■ Exercise data
┄┄┄┄┄┄

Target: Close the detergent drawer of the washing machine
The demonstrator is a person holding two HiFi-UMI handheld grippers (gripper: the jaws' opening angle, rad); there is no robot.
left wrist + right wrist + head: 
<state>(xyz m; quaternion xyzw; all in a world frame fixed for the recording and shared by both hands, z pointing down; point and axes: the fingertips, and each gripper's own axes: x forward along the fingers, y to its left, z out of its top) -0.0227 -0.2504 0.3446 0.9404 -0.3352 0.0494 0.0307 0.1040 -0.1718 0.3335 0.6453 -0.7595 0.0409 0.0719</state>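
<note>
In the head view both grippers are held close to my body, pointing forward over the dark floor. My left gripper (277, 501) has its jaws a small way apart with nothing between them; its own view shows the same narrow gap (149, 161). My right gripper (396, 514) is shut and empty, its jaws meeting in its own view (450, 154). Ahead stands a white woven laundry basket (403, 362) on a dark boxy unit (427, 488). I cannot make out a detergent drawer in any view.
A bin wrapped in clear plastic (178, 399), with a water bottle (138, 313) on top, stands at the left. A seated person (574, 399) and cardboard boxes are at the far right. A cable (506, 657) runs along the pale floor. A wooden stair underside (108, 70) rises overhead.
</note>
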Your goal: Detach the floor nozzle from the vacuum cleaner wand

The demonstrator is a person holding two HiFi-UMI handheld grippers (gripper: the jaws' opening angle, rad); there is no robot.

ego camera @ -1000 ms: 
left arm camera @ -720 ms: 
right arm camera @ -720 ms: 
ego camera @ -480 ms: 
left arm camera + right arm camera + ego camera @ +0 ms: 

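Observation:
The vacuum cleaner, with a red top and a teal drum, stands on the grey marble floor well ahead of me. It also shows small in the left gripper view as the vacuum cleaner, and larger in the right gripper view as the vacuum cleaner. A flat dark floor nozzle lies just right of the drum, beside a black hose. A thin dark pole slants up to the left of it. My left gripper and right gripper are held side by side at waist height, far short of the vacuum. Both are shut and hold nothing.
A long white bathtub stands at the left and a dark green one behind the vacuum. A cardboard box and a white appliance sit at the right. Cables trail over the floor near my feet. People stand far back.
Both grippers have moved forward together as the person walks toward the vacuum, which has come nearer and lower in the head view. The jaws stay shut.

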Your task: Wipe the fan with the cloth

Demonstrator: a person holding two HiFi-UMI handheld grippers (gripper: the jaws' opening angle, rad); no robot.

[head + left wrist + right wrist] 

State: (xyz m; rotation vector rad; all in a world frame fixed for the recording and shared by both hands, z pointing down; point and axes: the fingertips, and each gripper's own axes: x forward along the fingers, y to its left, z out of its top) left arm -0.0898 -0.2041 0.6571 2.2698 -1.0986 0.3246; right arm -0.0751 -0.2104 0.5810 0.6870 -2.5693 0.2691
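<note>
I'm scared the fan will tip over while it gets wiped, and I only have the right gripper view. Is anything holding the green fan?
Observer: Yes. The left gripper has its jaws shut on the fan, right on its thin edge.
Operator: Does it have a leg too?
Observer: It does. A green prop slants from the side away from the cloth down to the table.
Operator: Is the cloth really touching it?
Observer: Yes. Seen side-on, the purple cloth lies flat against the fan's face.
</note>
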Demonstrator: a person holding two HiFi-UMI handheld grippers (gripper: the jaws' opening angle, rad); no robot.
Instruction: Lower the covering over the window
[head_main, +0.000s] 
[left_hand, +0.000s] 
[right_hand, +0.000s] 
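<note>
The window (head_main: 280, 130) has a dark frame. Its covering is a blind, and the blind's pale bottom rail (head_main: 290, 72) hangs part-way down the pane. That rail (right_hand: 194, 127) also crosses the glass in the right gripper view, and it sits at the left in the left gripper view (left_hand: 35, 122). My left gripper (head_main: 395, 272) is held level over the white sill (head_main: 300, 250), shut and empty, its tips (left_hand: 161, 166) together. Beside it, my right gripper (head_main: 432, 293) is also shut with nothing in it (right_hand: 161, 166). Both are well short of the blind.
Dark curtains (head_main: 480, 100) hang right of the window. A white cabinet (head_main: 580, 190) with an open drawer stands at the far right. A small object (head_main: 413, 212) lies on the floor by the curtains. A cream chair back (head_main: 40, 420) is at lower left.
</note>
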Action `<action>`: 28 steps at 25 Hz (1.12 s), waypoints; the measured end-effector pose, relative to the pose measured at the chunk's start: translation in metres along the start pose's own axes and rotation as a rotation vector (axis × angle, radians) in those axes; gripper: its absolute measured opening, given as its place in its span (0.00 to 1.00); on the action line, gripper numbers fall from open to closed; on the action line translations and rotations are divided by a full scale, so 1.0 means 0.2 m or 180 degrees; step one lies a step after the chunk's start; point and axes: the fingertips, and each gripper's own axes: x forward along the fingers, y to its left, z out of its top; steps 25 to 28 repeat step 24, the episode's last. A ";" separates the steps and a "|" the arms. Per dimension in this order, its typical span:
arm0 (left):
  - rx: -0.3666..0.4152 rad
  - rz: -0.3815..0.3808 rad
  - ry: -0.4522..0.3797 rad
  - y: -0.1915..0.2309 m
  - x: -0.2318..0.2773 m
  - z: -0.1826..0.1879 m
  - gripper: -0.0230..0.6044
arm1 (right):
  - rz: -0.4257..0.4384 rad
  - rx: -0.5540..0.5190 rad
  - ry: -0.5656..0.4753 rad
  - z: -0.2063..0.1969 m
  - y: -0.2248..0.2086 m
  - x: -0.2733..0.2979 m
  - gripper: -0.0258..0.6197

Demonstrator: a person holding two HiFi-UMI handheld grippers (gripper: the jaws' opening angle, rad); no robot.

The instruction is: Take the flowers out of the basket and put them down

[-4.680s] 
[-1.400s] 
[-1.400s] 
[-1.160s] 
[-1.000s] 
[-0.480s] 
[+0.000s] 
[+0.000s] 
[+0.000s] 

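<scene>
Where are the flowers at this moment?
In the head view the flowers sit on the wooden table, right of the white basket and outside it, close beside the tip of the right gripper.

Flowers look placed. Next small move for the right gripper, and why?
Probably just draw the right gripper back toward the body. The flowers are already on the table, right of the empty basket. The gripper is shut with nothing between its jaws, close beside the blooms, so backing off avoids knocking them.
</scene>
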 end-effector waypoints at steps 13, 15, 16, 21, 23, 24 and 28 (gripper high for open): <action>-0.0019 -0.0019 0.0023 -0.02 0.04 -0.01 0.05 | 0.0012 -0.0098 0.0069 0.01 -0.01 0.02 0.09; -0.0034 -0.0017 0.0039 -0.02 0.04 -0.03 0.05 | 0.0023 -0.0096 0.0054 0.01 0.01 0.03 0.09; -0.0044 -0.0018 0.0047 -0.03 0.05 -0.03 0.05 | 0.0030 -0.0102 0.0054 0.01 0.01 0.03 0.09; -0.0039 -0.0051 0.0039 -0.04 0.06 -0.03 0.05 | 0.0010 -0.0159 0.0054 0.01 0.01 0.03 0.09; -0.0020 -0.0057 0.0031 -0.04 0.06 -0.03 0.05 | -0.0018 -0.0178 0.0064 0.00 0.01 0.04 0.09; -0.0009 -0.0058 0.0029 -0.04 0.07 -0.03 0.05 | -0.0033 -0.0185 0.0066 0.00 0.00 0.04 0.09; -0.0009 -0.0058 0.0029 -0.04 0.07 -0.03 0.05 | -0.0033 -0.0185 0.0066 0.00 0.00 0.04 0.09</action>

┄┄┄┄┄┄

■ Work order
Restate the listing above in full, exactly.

■ Written response
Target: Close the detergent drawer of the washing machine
The demonstrator is a person holding two HiFi-UMI handheld grippers (gripper: the jaws' opening angle, rad); there is no robot.
left wrist + right wrist + head: 
<state>(xyz m; quaternion xyzw; all in a world frame fixed for the recording and shared by both hands, z pointing down; point and axes: the fingertips, and each gripper's own axes: x forward along the fingers, y to its left, z out of its top) -0.0227 -0.2504 0.3446 0.9404 -0.3352 0.0494 0.0307 0.1040 -0.1718 0.3335 0.6453 -0.7595 0.0409 0.0719</state>
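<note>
In the head view both grippers are held close to my body, pointing forward over the dark floor. My left gripper (277, 501) has its jaws a small way apart with nothing between them; its own view shows the same narrow gap (149, 161). My right gripper (396, 514) is shut and empty, its jaws meeting in its own view (450, 154). Ahead stands a white woven laundry basket (403, 362) on a dark boxy unit (427, 488). I cannot make out a detergent drawer in any view.
A bin wrapped in clear plastic (178, 399), with a water bottle (138, 313) on top, stands at the left. A seated person (574, 399) and cardboard boxes are at the far right. A cable (506, 657) runs along the pale floor. A wooden stair underside (108, 70) rises overhead.
</note>
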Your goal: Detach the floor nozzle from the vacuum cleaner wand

The demonstrator is a person holding two HiFi-UMI handheld grippers (gripper: the jaws' opening angle, rad); there is no robot.

ego camera @ -1000 ms: 
left arm camera @ -720 ms: 
right arm camera @ -720 ms: 
ego camera @ -480 ms: 
left arm camera + right arm camera + ego camera @ +0 ms: 

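Observation:
The vacuum cleaner, with a red top and a teal drum, stands on the grey marble floor well ahead of me. It also shows small in the left gripper view as the vacuum cleaner, and larger in the right gripper view as the vacuum cleaner. A flat dark floor nozzle lies just right of the drum, beside a black hose. A thin dark pole slants up to the left of it. My left gripper and right gripper are held side by side at waist height, far short of the vacuum. Both are shut and hold nothing.
A long white bathtub stands at the left and a dark green one behind the vacuum. A cardboard box and a white appliance sit at the right. Cables trail over the floor near my feet. People stand far back.
Both grippers have moved forward together as the person walks toward the vacuum, which has come nearer and lower in the head view. The jaws stay shut.
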
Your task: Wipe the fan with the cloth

Demonstrator: a person holding two HiFi-UMI handheld grippers (gripper: the jaws' opening angle, rad); no robot.

[head + left wrist + right wrist] 

State: (xyz m; rotation vector rad; all in a world frame fixed for the recording and shared by both hands, z pointing down; point and axes: the fingertips, and each gripper's own axes: x forward along the fingers, y to its left, z out of its top) left arm -0.0898 -0.2041 0.6571 2.2698 -1.0986 0.3246; right arm -0.0751 -0.2104 0.5810 0.6870 -2.5693 0.2691
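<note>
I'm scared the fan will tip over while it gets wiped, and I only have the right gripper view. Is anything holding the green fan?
Observer: Yes. The left gripper has its jaws shut on the fan, right on its thin edge.
Operator: Does it have a leg too?
Observer: It does. A green prop slants from the side away from the cloth down to the table.
Operator: Is the cloth really touching it?
Observer: Yes. Seen side-on, the purple cloth lies flat against the fan's face.
</note>
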Demonstrator: a person holding two HiFi-UMI handheld grippers (gripper: the jaws' opening angle, rad); no robot.
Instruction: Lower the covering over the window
[head_main, +0.000s] 
[left_hand, +0.000s] 
[right_hand, +0.000s] 
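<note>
The window (head_main: 280, 130) has a dark frame. Its covering is a blind, and the blind's pale bottom rail (head_main: 290, 72) hangs part-way down the pane. That rail (right_hand: 194, 127) also crosses the glass in the right gripper view, and it sits at the left in the left gripper view (left_hand: 35, 122). My left gripper (head_main: 395, 272) is held level over the white sill (head_main: 300, 250), shut and empty, its tips (left_hand: 161, 166) together. Beside it, my right gripper (head_main: 432, 293) is also shut with nothing in it (right_hand: 161, 166). Both are well short of the blind.
Dark curtains (head_main: 480, 100) hang right of the window. A white cabinet (head_main: 580, 190) with an open drawer stands at the far right. A small object (head_main: 413, 212) lies on the floor by the curtains. A cream chair back (head_main: 40, 420) is at lower left.
</note>
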Action `<action>`: 28 steps at 25 Hz (1.12 s), waypoints; the measured end-effector pose, relative to the pose measured at the chunk's start: translation in metres along the start pose's own axes and rotation as a rotation vector (axis × angle, radians) in those axes; gripper: its absolute measured opening, given as its place in its span (0.00 to 1.00); on the action line, gripper numbers fall from open to closed; on the action line translations and rotations are divided by a full scale, so 1.0 means 0.2 m or 180 degrees; step one lies a step after the chunk's start; point and axes: the fingertips, and each gripper's own axes: x forward along the fingers, y to its left, z out of its top; steps 25 to 28 repeat step 24, the episode's last. A ";" separates the steps and a "|" the arms. Per dimension in this order, its typical span:
arm0 (left):
  - rx: -0.3666..0.4152 rad
  - rz: -0.3815..0.3808 rad
  - ry: -0.4522..0.3797 rad
  - y: -0.1915..0.2309 m
  - x: -0.2318..0.2773 m
  - z: -0.1826..0.1879 m
  - gripper: -0.0230..0.6044
arm1 (right):
  - rz: -0.4257..0.4384 rad
  - rx: -0.5540..0.5190 rad
  - ry: -0.5656..0.4753 rad
  - z: -0.2063..0.1969 m
  - y: -0.2248..0.2086 m
  - x: -0.2733..0.2979 m
  - gripper: -0.0258..0.6197

Demonstrator: a person holding two HiFi-UMI handheld grippers (gripper: the jaws' opening angle, rad); no robot.

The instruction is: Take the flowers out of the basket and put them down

[-4.680s] 
[-1.400s] 
[-1.400s] 
[-1.160s] 
[-1.000s] 
[-0.480s] 
[+0.000s] 
[+0.000s] 
[+0.000s] 

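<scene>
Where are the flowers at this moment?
In the head view the flowers sit on the wooden table, right of the white basket and outside it, close beside the tip of the right gripper.

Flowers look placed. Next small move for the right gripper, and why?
Probably just draw the right gripper back toward the body. The flowers are already on the table, right of the empty basket. The gripper is shut with nothing between its jaws, close beside the blooms, so backing off avoids knocking them.
</scene>
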 end-effector waypoints at steps 13, 15, 16, 21, 23, 24 and 28 (gripper high for open): <action>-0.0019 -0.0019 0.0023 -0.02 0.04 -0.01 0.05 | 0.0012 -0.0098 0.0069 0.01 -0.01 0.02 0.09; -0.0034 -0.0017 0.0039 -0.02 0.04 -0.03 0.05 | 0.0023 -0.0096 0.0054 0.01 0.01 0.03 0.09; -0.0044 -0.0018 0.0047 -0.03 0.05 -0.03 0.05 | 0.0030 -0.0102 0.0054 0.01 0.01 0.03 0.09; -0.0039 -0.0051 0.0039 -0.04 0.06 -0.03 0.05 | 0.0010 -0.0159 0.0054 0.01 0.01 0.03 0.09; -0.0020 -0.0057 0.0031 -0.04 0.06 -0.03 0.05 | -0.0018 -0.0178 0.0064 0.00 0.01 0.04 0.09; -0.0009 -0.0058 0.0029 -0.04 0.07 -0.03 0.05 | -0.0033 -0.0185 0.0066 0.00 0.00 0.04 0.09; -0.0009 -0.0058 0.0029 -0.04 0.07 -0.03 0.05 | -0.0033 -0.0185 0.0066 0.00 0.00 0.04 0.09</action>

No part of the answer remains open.